I quickly get up, grab my backpack and get into the back seat of the police car. As I do it, I notice the other cop, who is at the passenger seat. He seems younger than the one who woke me up and kinder, and is looking at me with a welcoming smile.

"Hello." He says as his partner gets into the car. "I'm Joseph, and this grumpy man here is Marshmallow."

"M-Marshmallow?" I stutter. That name doesn't suit him in the slightest. Said man turns to see me when I say it and I flinch at his glare.

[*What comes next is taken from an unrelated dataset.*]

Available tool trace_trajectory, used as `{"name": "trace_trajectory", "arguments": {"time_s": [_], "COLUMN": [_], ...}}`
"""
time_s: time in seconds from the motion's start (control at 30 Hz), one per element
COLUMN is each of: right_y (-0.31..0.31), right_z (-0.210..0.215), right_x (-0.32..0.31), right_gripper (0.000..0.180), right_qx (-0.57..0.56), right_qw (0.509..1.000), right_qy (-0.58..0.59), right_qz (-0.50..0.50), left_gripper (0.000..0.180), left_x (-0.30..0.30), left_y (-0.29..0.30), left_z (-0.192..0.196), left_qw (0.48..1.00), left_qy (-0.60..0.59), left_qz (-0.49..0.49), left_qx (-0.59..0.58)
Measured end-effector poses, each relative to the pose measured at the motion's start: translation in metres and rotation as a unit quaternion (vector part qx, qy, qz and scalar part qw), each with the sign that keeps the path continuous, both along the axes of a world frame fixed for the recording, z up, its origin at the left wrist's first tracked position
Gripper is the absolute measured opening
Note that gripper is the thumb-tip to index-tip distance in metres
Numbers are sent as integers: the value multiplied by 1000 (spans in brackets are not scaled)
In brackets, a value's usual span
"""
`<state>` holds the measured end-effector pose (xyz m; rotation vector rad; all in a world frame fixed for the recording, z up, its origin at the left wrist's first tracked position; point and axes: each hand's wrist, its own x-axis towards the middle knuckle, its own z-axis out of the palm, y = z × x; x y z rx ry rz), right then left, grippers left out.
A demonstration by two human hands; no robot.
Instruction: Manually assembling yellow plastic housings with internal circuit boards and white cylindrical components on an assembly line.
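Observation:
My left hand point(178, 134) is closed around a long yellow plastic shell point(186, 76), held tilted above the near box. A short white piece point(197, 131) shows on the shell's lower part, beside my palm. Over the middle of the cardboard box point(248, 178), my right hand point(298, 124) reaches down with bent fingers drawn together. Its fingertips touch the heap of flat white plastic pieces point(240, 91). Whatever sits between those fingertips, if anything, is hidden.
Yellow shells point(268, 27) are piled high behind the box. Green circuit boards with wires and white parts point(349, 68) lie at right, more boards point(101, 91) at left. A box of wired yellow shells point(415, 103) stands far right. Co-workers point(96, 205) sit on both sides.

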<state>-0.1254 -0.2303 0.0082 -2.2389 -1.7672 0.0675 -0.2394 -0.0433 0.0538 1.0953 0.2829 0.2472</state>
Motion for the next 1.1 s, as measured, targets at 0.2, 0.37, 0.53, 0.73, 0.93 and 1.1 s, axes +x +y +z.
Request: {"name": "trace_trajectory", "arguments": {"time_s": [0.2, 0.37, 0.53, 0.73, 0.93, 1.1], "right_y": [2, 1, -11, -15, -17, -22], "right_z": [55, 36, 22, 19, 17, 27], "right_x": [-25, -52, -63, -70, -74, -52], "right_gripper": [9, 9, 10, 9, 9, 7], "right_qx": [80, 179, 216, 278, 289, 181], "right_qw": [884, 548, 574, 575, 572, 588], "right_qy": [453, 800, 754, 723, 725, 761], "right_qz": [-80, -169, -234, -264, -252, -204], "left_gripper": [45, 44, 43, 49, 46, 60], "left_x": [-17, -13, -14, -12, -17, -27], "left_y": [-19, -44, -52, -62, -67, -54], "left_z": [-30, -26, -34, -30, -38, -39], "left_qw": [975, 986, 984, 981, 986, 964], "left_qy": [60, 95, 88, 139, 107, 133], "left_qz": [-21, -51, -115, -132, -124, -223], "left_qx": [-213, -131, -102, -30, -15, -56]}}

"Hey!" Joseph scolds him while hitting his shoulder. "Don't frighten her. She seems pretty troubled without your help." Marshmallow just growls and starts driving. "Please forgive my friend, he just isn't very sociable, but don't worry, in the inside he is a good guy, right Marshmallow?"

"It's MARSHAL!" He yells, and I retreat into the sit, hugging my legs and wanting to be invisible.

"Okay, geez, there's no need to shout." Joseph says covering his ears. Marshal just growls again and keeps driving. After a few moments of awkward silence, he speaks again, turning to look at me. "So, what's your name?"

"E-Elsa." I reply.

"Well, Elsa, why were you sleeping at the park? It's very cold outside, you could've died!" I just close my eyes and say nothing, hoping he understands that I really don't want to talk. He seems to take the hint. "Okay, if you don't want to talk about it, it's alright." He says, slightly disappointed by my refusal to say anything.

The rest of the drive is spent in silence, only broken occasionally by the sound of Joseph trying to warm up by rubbing together her hands or blowing on them. It's terribly cold here, but I don't care. I can't feel it.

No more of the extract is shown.